Sekretaris DPD Golkar Berau yang akrab disapa Sari ini tidak menampik, peran orangtua dalam melakukan pengawasan terhadap anaknya juga penting. Sebab juga banyak ditemukan aksi kekerasan yang melibatkan anak di bawah umur, terutama kekerasan seksual bagi anak perempuan yang menjalin kasmaran. “Kekerasan dalam pacaran seperti fenomena gunung es. Korban malu untuk bercerita, akhirnya hanya bisa memendam sendiri dan bisa berpengaruh pada psikologis korban juga,” terangnya.

“Makanya peran orangtua sangat dibutuhkan, bagaimana mengawasi perkembangan anak. Apalagi saat ini, budaya barat sudah terlalu jauh masuk Indonesia, termasuk Berau. Batasan-batasan pacaran sudah jarang terlihat,” sambungnya.

Ia juga meminta dengan tegas, peran aparat, bisa menertibkan muda-mudi yang masih nongkrong di luar rumah hingga larut malam. Diakuinya, peran ketua RT juga masih minim dalam melakukan pengawasan di lingkungannya.

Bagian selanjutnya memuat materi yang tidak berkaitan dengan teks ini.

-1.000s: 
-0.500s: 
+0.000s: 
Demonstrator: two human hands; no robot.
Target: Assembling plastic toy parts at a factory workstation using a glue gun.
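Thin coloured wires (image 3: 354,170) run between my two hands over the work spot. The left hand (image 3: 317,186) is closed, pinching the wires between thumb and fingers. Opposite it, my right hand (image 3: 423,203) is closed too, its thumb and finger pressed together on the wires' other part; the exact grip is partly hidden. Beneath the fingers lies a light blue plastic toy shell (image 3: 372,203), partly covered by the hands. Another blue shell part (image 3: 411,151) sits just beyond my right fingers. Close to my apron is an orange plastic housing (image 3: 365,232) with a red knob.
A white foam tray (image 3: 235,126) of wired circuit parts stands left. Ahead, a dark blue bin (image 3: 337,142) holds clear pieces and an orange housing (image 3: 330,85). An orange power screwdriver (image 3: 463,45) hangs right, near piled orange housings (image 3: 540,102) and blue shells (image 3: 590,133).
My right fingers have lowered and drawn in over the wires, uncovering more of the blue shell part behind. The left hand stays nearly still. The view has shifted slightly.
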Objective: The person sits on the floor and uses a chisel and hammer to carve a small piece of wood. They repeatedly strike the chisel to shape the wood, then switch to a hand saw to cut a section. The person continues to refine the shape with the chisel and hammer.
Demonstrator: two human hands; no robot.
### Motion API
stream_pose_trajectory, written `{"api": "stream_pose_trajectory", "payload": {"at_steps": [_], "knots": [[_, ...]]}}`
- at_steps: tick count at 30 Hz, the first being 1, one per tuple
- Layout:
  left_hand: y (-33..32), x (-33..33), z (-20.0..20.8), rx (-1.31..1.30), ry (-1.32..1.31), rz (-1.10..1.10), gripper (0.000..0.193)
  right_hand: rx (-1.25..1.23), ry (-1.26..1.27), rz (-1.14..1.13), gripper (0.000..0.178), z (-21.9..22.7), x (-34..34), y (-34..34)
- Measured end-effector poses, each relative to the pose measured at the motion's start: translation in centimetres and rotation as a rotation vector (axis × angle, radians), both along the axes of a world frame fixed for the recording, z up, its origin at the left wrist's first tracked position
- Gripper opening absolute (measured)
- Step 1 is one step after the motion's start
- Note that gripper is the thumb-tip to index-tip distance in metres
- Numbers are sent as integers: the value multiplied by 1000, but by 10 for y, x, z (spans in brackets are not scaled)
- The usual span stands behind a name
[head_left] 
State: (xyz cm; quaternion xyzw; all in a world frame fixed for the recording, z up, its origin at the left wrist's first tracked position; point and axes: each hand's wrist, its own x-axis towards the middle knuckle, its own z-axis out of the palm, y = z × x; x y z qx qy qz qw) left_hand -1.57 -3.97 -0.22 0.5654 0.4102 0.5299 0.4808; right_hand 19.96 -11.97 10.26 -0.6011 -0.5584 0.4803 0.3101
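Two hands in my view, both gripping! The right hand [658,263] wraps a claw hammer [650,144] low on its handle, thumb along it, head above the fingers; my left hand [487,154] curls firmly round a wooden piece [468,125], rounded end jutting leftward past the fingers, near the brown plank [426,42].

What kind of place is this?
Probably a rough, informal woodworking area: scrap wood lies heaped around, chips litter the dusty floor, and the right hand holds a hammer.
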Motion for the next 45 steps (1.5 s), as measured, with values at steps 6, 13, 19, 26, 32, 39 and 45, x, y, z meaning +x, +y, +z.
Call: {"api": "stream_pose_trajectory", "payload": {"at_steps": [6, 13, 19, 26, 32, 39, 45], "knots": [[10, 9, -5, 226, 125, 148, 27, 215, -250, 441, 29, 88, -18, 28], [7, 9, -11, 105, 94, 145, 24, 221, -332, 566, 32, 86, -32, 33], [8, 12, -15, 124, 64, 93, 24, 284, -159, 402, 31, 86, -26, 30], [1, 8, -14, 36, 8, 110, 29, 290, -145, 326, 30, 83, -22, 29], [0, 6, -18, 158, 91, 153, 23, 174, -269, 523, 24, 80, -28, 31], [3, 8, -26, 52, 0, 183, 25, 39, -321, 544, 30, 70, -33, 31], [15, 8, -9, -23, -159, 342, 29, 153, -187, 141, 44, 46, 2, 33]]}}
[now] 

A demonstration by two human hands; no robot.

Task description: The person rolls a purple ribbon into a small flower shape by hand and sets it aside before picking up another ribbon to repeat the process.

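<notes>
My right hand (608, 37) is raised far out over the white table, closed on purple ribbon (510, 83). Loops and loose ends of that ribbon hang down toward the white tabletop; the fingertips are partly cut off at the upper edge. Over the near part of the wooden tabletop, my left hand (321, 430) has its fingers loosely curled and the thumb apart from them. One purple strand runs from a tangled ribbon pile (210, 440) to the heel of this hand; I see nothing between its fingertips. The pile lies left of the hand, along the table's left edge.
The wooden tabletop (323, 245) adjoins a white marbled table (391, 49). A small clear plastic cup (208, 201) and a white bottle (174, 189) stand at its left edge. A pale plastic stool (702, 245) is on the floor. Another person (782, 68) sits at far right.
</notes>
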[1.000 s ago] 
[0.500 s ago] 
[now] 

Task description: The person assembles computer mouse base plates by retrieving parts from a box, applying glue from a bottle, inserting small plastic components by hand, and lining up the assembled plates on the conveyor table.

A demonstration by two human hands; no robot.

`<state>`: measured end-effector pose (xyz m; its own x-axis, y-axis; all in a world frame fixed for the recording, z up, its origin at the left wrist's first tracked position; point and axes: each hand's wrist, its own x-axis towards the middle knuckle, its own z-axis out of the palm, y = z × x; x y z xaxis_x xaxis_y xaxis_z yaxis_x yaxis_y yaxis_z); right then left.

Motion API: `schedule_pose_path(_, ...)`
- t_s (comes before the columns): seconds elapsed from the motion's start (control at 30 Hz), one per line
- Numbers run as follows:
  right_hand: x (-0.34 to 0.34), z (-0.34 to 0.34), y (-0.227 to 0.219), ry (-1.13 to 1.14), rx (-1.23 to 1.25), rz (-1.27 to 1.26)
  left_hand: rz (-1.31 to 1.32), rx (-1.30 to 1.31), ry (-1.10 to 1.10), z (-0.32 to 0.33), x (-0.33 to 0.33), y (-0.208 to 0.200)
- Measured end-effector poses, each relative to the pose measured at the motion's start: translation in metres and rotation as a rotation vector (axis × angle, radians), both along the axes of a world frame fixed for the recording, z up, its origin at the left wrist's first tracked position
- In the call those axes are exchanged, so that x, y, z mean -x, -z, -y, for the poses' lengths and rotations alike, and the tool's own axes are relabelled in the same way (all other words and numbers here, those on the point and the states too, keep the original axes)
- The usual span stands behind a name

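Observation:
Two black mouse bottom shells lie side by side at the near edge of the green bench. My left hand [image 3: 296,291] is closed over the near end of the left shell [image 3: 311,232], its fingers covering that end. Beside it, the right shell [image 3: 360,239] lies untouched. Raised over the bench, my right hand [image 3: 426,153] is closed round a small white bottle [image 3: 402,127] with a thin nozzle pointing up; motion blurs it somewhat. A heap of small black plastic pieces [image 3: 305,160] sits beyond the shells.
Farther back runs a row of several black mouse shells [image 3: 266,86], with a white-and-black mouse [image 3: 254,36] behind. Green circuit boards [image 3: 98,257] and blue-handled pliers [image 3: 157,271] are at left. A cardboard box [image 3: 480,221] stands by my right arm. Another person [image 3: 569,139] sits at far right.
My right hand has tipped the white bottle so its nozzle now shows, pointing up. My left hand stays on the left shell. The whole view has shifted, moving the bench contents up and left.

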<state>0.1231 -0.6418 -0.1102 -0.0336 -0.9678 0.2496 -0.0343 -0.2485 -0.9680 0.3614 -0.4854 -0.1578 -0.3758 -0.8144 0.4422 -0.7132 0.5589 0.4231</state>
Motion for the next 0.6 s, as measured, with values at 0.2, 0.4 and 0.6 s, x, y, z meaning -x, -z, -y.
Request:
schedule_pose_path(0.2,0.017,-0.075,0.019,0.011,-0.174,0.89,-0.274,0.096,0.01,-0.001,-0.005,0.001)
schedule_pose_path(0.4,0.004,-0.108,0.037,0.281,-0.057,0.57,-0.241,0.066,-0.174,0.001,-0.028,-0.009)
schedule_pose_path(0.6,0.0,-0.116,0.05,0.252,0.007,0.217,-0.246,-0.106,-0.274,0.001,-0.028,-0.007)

“Warga dan RT juga harus berperan aktif, begitu juga aparat penegak perda,” tegasnya.

Sari menambahkan, sebagian besar korban kekerasan domestik merupakan perempuan. Kekerasan domestik umumnya dapat digolongkan menjadi kekerasan terhadap istri (KTI), kekerasan terhadap anak perempuan (KTAP), kekerasan mantan suami (KMS), kekerasan dalam pacaran (KDP), kekerasan mantan pacar (KMP), maupun kekerasan yang terjadi pada pekerja rumah tangga.

“Faktor utama yang menyebabkan korban enggan membuka suara adalah rasa takut terhadap ancaman pelaku. Pelaku kekerasan domestik biasanya mengancam akan memberikan perlakuan lebih keji jika korban berani memberitahu orang lain,” jelasnya.

Dijelaskan Sari, pelaku biasanya juga bukan orang jauh dari korban. Ini yang membuat korban enggan melapor. Fenomena ini menjadi pekerjaan rumah penting yang harus bisa diselesaikan. Agar tidak terjadi kembali dan memberikan efek jera terhadap pelaku.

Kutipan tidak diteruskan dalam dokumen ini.